Member of the Parliament of England

William Grimsby or Grymesby (1420–1482) was an English courtier and parliamentarian, a member of the Lancastrian faction in the Wars of the Roses.

Grimsby was returned as Member of the Parliament of England for Great Grimsby in the Parliament of February 1449, and later was appointed to a series of court offices under Henry VI – Yeoman of the Crown (1454–57), Treasurer of the Chamber (1456-60), and Squire of the Body (1457–61). He was returned to Parliament for Lincolnshire in 1459 (the Parliament of Devils), and was awarded some of the lands it confiscated from Yorkist nobles.

Grimsby may have fought at the Battle of Northampton in July 1460, and certainly fought at the Battle of Wakefield in December, a Lancastrian victory, and at the Battle of Towton the following March, a catastrophic defeat. He was attainted by the Yorkists, his lands were confiscated and awarded to John Ferriby, and Grimsby fled into obscurity.
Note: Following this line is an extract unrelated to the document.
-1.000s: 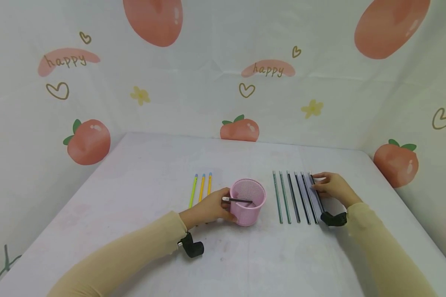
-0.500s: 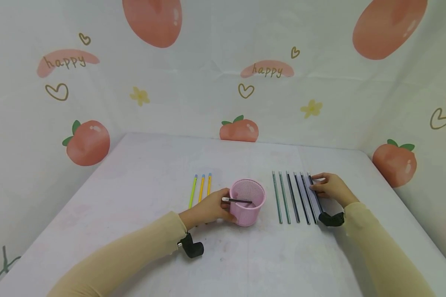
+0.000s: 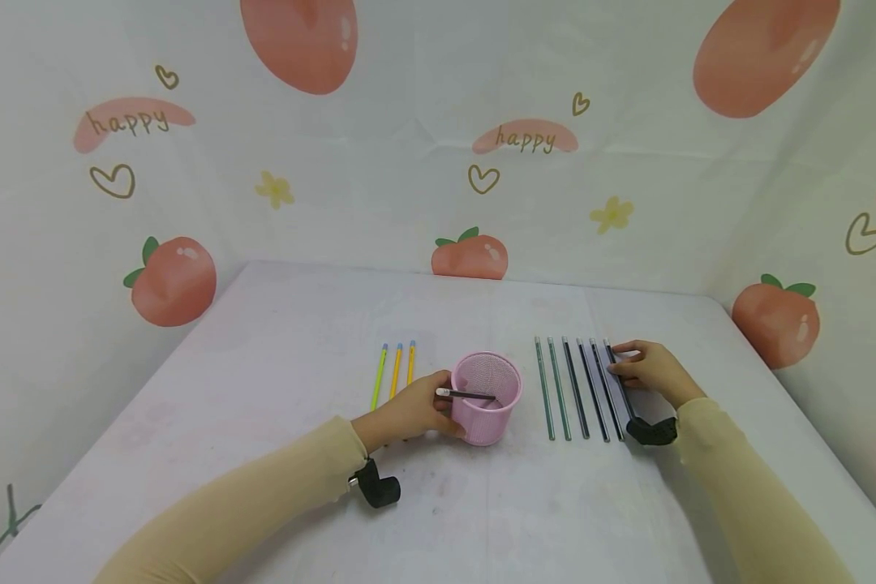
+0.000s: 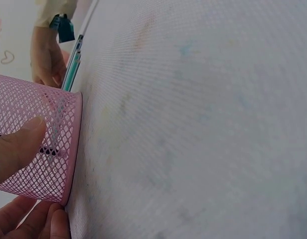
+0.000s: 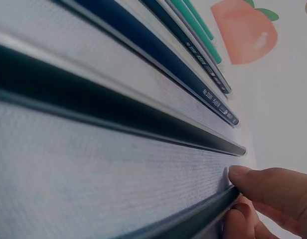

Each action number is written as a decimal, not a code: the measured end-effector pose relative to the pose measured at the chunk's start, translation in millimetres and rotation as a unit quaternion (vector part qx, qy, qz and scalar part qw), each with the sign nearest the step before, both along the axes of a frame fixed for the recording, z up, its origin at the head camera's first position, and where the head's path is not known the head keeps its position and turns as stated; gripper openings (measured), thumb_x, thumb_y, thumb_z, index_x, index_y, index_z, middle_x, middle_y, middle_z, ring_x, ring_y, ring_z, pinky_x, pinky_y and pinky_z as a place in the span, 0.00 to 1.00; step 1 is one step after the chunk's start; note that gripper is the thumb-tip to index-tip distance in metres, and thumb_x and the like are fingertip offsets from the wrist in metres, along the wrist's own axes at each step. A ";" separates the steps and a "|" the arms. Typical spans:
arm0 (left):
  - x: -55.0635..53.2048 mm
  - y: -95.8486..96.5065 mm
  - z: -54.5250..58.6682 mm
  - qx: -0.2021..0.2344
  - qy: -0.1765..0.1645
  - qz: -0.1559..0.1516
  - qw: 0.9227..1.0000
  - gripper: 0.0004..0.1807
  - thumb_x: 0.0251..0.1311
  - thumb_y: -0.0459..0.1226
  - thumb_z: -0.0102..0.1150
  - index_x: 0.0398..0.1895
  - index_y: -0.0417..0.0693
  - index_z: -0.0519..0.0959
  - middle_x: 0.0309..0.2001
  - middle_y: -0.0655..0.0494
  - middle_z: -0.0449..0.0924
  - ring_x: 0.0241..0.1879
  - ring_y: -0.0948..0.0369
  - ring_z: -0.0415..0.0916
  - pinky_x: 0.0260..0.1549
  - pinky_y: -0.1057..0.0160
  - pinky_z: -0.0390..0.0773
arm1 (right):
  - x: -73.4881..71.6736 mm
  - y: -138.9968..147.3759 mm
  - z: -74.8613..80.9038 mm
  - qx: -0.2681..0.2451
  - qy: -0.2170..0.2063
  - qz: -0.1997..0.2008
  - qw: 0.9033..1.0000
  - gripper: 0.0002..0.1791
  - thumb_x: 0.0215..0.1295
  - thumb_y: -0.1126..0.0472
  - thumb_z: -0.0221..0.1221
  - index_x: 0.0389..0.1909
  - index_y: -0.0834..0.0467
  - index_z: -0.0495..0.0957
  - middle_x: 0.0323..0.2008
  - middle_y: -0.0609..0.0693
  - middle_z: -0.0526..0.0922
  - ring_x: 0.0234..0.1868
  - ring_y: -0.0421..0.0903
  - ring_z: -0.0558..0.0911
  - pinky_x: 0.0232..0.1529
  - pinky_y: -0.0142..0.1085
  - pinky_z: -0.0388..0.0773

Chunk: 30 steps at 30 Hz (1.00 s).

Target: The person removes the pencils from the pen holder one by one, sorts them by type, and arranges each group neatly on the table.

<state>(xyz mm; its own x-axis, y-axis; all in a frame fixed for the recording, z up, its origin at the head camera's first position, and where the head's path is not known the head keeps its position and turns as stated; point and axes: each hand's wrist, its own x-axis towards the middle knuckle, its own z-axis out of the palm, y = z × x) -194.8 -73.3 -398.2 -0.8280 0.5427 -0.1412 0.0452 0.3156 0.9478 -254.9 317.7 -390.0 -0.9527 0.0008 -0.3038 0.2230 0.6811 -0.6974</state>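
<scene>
My left hand (image 3: 412, 405) holds a pink mesh pencil cup (image 3: 487, 423) that stands upright on the table; in the left wrist view its thumb (image 4: 25, 144) lies across the mesh wall. A dark pencil (image 3: 470, 394) with a white end leans in the cup. My right hand (image 3: 653, 371) is at the far end of the rightmost dark pencil (image 3: 620, 380) in a row. The right wrist view shows thumb and fingers (image 5: 273, 191) pinching that pencil (image 5: 198, 219) near its tip, while the pencil lies low over the tabletop.
Left of the pinched pencil lie several more, roughly parallel: dark ones (image 3: 576, 388) and two green ones (image 3: 545, 389). On the cup's other side are a lime pencil (image 3: 379, 377) and two yellow-orange pencils (image 3: 397, 369), partly hidden by the left hand. A printed cloth backdrop (image 3: 380, 162) rises behind the table.
</scene>
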 end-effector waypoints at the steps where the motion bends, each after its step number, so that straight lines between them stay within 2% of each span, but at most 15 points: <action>1: 0.0 0.0 0.0 0.000 -0.001 0.000 1.000 0.40 0.45 0.26 0.72 0.64 0.37 0.65 0.62 0.45 0.71 0.61 0.49 0.73 0.58 0.59 0.77 | -0.1 0.2 -0.1 0.001 0.000 0.000 1.000 0.34 0.63 0.62 0.63 0.65 0.73 0.61 0.54 0.72 0.72 0.36 0.40 0.79 0.38 0.31 0.84; 12: -0.4 0.2 -0.8 0.004 -0.003 -0.003 1.000 0.39 0.45 0.26 0.72 0.63 0.37 0.65 0.62 0.44 0.71 0.61 0.49 0.73 0.57 0.59 0.78 | 2.0 1.8 0.8 -0.006 0.007 0.009 1.000 0.36 0.62 0.60 0.64 0.64 0.73 0.62 0.54 0.72 0.74 0.35 0.38 0.79 0.36 0.30 0.84; 24: 0.6 0.0 0.9 -0.006 -0.002 0.000 1.000 0.40 0.45 0.26 0.72 0.64 0.40 0.66 0.62 0.47 0.72 0.61 0.50 0.73 0.58 0.59 0.77 | 4.0 2.9 0.0 -0.028 0.008 -0.009 1.000 0.37 0.62 0.59 0.64 0.66 0.72 0.61 0.54 0.71 0.73 0.34 0.38 0.79 0.37 0.29 0.84; 30: 0.4 -0.5 0.8 0.004 0.001 -0.007 1.000 0.39 0.45 0.26 0.72 0.64 0.37 0.65 0.62 0.44 0.71 0.61 0.49 0.73 0.57 0.59 0.77 | 9.0 -3.0 8.3 -0.044 0.044 -0.017 0.998 0.33 0.66 0.56 0.60 0.66 0.70 0.62 0.53 0.68 0.74 0.34 0.37 0.82 0.37 0.28 0.83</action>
He was reported to have died in the Marshalsea of "black jaundice" in 1462, and his wife was allowed to take over her own inherited estates in August 1464.
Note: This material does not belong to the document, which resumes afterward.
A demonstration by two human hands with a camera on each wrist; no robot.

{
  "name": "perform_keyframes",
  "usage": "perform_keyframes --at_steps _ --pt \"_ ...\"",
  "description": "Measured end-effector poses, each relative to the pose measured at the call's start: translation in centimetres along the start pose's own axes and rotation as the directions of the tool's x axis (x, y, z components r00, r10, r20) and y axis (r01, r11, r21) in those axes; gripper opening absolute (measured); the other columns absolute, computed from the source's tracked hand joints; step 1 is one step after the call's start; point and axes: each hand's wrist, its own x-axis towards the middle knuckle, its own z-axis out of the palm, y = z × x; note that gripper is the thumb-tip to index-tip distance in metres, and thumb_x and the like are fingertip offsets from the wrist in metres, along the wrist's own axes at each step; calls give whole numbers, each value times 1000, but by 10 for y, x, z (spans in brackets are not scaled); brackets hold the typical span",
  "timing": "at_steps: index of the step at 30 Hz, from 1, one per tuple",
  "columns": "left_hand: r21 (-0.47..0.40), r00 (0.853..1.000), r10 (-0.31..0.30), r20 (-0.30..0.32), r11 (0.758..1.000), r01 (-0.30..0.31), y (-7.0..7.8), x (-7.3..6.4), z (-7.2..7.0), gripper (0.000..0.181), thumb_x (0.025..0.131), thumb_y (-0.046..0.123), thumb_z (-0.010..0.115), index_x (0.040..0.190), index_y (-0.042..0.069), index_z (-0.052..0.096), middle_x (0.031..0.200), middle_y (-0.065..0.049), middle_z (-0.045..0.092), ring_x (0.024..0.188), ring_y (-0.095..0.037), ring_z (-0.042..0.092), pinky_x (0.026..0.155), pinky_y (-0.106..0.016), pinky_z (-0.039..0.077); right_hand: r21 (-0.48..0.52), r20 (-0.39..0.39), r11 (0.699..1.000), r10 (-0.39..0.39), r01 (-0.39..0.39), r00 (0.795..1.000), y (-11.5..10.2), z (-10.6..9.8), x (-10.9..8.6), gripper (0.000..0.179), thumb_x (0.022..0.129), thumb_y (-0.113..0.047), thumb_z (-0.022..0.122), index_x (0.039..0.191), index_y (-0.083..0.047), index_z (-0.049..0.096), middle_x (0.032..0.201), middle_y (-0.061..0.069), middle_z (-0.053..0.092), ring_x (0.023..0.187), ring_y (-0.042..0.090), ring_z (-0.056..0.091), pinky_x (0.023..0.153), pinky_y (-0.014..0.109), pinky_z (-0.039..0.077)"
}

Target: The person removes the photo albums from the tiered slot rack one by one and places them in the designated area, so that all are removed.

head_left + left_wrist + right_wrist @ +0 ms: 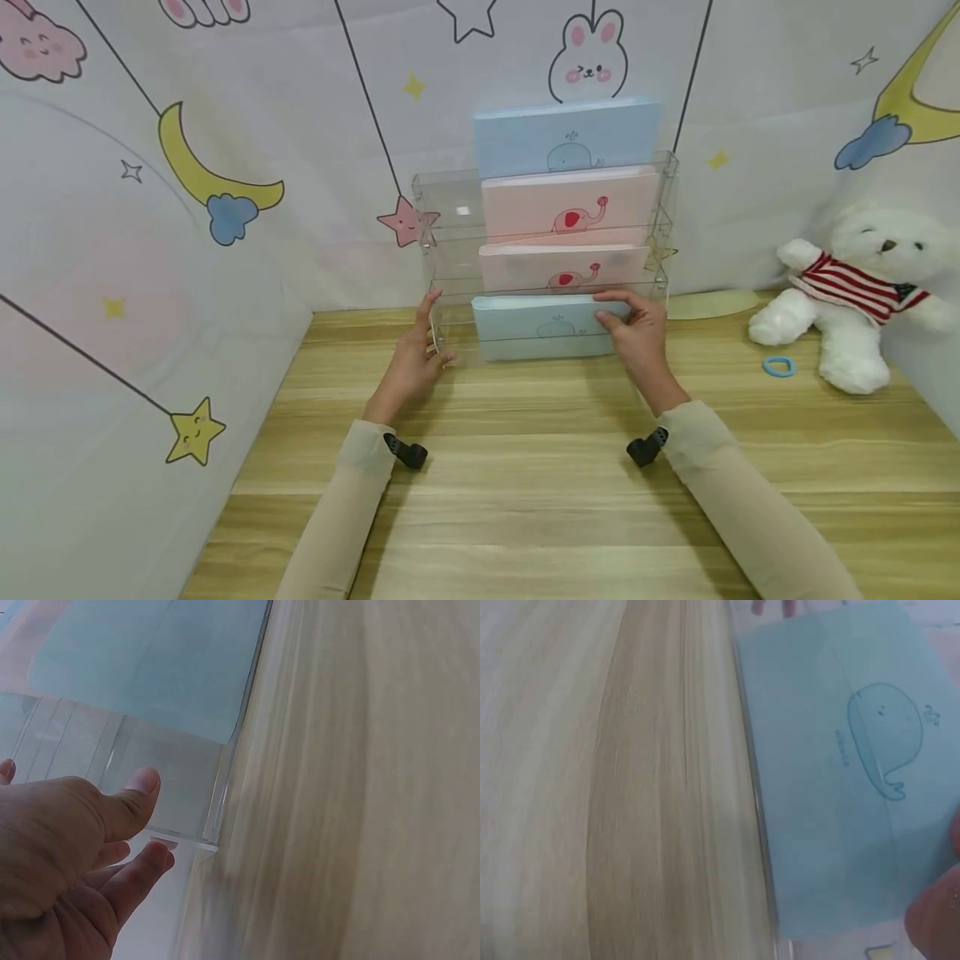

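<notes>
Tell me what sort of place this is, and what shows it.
Probably a child's desk or play corner, perhaps a staged one: a wood-grain table stands before cloth printed with cartoon moons and stars, with a white teddy bear and a clear rack of animal-themed booklets.

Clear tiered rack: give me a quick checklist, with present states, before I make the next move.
1. Rack standing on the table: ok.
2. Front whale booklet in the lowest, front tier: ok.
3. Front whale booklet reaching the rack's left wall: not ok, there is a gap.
4. Left hand at the rack's left side: ok.
5. Right hand at the front whale booklet's upper right corner: ok; whether it grips firmly: cannot tell.
6. White bear and blue ring apart from the rack: ok.
</notes>
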Motion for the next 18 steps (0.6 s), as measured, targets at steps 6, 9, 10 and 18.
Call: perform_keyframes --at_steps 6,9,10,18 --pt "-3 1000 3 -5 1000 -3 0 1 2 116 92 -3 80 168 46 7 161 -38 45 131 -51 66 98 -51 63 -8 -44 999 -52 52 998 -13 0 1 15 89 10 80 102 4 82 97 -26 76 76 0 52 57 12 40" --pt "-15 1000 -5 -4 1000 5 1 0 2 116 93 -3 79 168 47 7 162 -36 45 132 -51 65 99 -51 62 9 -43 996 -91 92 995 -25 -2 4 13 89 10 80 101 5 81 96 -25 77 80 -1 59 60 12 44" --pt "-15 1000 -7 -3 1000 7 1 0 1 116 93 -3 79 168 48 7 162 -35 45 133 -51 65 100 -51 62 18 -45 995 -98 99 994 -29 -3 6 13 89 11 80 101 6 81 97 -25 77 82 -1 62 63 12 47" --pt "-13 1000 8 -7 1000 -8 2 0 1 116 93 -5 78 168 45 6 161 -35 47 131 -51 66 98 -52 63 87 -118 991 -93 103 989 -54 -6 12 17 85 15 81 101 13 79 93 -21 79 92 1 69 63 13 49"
However, he was still alive; in 1462, he was with the exiled Margaret of Anjou in France. He had returned to England by the Readeption of Henry VI in 1470, and may have been returned to the 1470-71 Readeption Parliament. Following the Battle of Tewkesbury in May 1471, he was again reported dead, executed along with other Lancastrian prisoners, but again this was a false report, and he survived to be pardoned in December 1471. He was returned to Parliament a third or fourth time, for Grimsby, in the Parliament of 1472-75, where he successfully arranged for his attainder to be annulled. He rose again under the new regime, being made a justice of the peace in 1475 and securing sinecure posts overseeing the Port of London in 1477 and 1478.